» **Directions for this task**
In your answer, repeat each line of the data exactly.

» **Collected material**
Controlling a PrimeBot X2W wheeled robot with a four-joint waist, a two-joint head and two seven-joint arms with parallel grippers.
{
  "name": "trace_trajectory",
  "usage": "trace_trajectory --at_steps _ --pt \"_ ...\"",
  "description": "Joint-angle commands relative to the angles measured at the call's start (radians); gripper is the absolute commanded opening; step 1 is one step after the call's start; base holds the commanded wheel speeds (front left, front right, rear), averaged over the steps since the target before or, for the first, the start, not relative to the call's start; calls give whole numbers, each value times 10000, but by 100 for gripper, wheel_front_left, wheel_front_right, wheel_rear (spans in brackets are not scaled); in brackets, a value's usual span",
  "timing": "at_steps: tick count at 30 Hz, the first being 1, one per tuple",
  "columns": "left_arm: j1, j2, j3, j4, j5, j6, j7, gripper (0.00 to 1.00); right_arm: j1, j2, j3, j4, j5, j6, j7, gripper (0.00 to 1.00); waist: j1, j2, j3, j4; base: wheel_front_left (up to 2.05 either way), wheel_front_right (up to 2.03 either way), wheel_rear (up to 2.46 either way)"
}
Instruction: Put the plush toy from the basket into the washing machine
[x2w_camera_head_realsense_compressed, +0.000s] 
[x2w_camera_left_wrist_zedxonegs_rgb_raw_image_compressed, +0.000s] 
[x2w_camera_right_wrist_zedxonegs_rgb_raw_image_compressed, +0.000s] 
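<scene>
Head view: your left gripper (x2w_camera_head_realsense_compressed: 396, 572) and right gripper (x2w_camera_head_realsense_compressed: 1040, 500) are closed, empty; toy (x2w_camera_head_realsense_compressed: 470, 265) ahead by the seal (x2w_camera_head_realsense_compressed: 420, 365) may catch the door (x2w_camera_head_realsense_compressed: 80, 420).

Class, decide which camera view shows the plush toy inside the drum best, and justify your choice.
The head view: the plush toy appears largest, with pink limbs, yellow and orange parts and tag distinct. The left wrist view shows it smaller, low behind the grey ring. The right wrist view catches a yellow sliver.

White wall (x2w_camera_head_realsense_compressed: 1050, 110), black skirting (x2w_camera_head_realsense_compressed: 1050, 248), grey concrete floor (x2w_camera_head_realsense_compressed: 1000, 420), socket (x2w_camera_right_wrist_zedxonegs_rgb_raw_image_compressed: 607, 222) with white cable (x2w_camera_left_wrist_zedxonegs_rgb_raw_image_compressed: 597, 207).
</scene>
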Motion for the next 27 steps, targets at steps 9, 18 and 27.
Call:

» **Result below**
Controlling a PrimeBot X2W wheeled robot with a four-joint waist, a two-joint head and two seven-joint arms with parallel grippers.
{
  "name": "trace_trajectory",
  "usage": "trace_trajectory --at_steps _ --pt \"_ ...\"",
  "description": "Joint-angle commands relative to the angles measured at the call's start (radians); gripper is the absolute commanded opening; step 1 is one step after the call's start; base holds the commanded wheel speeds (front left, front right, rear), averaged over the steps since the target before or, for the first, the start, not relative to the call's start; calls give whole numbers, each value times 10000, but by 100 for gripper, wheel_front_left, wheel_front_right, wheel_rear (spans in brackets are not scaled); in brackets, a value's usual span",
  "timing": "at_steps: tick count at 30 Hz, the first being 1, one per tuple",
  "columns": "left_arm: j1, j2, j3, j4, j5, j6, j7, gripper (0.00 to 1.00); right_arm: j1, j2, j3, j4, j5, j6, j7, gripper (0.00 to 1.00); waist: j1, j2, j3, j4; base: wheel_front_left (up to 2.05 either way), wheel_front_right (up to 2.03 either way), wheel_rear (up to 2.46 either way)"
}
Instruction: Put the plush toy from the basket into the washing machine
[x2w_camera_head_realsense_compressed, +0.000s] 
[x2w_camera_left_wrist_zedxonegs_rgb_raw_image_compressed, +0.000s] 
[x2w_camera_right_wrist_zedxonegs_rgb_raw_image_compressed, +0.000s] 
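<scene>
Head view: your left gripper (x2w_camera_head_realsense_compressed: 396, 572) and right gripper (x2w_camera_head_realsense_compressed: 1040, 500) are closed, empty; toy (x2w_camera_head_realsense_compressed: 470, 265) ahead by the seal (x2w_camera_head_realsense_compressed: 420, 365) may catch the door (x2w_camera_head_realsense_compressed: 80, 420).

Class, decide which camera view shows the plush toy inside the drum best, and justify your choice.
The head view: the plush toy appears largest, with pink limbs, yellow and orange parts and tag distinct. The left wrist view shows it smaller, low behind the grey ring. The right wrist view catches a yellow sliver.

White wall (x2w_camera_head_realsense_compressed: 1050, 110), black skirting (x2w_camera_head_realsense_compressed: 1050, 248), grey concrete floor (x2w_camera_head_realsense_compressed: 1000, 420), socket (x2w_camera_right_wrist_zedxonegs_rgb_raw_image_compressed: 607, 222) with white cable (x2w_camera_left_wrist_zedxonegs_rgb_raw_image_compressed: 597, 207).
</scene>
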Motion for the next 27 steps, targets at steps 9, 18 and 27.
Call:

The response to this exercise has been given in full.